(Dataset entries)
·····
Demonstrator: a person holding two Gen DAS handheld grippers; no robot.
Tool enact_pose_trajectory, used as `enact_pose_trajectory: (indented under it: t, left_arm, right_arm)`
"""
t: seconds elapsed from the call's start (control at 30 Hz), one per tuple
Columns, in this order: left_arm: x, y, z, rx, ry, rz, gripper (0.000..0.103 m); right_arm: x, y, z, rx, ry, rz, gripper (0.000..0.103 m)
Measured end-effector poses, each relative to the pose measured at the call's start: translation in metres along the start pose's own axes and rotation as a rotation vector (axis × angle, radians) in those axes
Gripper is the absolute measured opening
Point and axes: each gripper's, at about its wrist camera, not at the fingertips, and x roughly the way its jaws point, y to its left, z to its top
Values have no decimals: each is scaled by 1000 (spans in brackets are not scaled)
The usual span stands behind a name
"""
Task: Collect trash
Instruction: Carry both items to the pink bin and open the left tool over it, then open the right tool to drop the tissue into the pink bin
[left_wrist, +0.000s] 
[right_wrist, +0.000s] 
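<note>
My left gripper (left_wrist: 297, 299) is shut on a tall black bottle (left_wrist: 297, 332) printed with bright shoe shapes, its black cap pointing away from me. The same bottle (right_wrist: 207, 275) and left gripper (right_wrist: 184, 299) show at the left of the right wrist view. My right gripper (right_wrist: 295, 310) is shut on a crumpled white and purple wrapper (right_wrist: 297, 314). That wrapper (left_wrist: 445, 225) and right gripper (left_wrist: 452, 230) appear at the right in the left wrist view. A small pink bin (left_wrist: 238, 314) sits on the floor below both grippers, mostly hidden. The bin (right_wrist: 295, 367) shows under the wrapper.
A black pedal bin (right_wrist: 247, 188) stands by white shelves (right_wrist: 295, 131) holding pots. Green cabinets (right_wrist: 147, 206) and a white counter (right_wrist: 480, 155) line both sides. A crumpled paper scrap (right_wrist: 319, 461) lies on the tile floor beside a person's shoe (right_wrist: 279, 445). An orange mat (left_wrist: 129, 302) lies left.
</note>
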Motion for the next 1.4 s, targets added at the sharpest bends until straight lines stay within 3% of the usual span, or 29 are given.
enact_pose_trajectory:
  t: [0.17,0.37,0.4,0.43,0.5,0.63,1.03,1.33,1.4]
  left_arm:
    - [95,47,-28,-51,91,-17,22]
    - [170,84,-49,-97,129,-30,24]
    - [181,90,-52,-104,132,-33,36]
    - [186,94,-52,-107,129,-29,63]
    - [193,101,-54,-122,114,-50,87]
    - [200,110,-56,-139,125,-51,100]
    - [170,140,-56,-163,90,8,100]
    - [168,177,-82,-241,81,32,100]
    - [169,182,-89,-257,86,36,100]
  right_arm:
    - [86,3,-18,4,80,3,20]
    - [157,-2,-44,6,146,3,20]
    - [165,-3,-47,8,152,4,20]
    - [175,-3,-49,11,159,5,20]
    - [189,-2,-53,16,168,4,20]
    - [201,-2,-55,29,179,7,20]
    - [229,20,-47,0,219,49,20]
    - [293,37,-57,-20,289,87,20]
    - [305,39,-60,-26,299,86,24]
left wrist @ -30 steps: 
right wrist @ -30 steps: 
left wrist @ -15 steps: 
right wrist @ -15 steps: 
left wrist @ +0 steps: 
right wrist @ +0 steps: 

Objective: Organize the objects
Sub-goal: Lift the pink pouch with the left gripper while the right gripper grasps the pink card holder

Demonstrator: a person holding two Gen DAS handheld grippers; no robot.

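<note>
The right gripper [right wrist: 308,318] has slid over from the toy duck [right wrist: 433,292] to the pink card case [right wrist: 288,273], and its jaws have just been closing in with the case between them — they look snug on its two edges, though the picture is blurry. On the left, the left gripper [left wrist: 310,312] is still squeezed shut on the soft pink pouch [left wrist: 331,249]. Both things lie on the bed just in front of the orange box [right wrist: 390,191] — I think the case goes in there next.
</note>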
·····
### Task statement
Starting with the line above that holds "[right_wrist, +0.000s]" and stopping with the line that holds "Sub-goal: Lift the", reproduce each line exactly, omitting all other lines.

### Task answer
[right_wrist, +0.000s] 
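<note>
My left gripper (left_wrist: 297, 299) is shut on a tall black bottle (left_wrist: 297, 332) printed with bright shoe shapes, its black cap pointing away from me. The same bottle (right_wrist: 207, 275) and left gripper (right_wrist: 184, 299) show at the left of the right wrist view. My right gripper (right_wrist: 295, 310) is shut on a crumpled white and purple wrapper (right_wrist: 297, 314). That wrapper (left_wrist: 445, 225) and right gripper (left_wrist: 452, 230) appear at the right in the left wrist view. A small pink bin (left_wrist: 238, 314) sits on the floor below both grippers, mostly hidden. The bin (right_wrist: 295, 367) shows under the wrapper.
A black pedal bin (right_wrist: 247, 188) stands by white shelves (right_wrist: 295, 131) holding pots. Green cabinets (right_wrist: 147, 206) and a white counter (right_wrist: 480, 155) line both sides. A crumpled paper scrap (right_wrist: 319, 461) lies on the tile floor beside a person's shoe (right_wrist: 279, 445). An orange mat (left_wrist: 129, 302) lies left.
</note>
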Motion for the next 1.4 s, targets added at the sharpest bends until straight lines stay within 3% of the usual span, or 29 are given.
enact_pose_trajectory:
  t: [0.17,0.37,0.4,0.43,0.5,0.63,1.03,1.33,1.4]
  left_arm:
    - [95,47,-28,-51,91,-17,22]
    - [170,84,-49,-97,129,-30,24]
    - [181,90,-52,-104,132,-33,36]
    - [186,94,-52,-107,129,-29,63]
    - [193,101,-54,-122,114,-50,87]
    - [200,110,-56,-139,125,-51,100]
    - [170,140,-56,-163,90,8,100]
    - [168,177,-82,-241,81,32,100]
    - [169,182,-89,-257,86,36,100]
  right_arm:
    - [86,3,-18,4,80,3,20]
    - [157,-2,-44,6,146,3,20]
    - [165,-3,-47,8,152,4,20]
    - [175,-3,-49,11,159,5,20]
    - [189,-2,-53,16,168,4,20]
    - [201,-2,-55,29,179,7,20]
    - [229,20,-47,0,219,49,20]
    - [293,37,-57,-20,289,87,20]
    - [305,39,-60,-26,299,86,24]
left wrist @ -30 steps: 
right wrist @ -30 steps: 
left wrist @ -15 steps: 
right wrist @ -15 steps: 
left wrist @ +0 steps: 
right wrist @ +0 steps: 

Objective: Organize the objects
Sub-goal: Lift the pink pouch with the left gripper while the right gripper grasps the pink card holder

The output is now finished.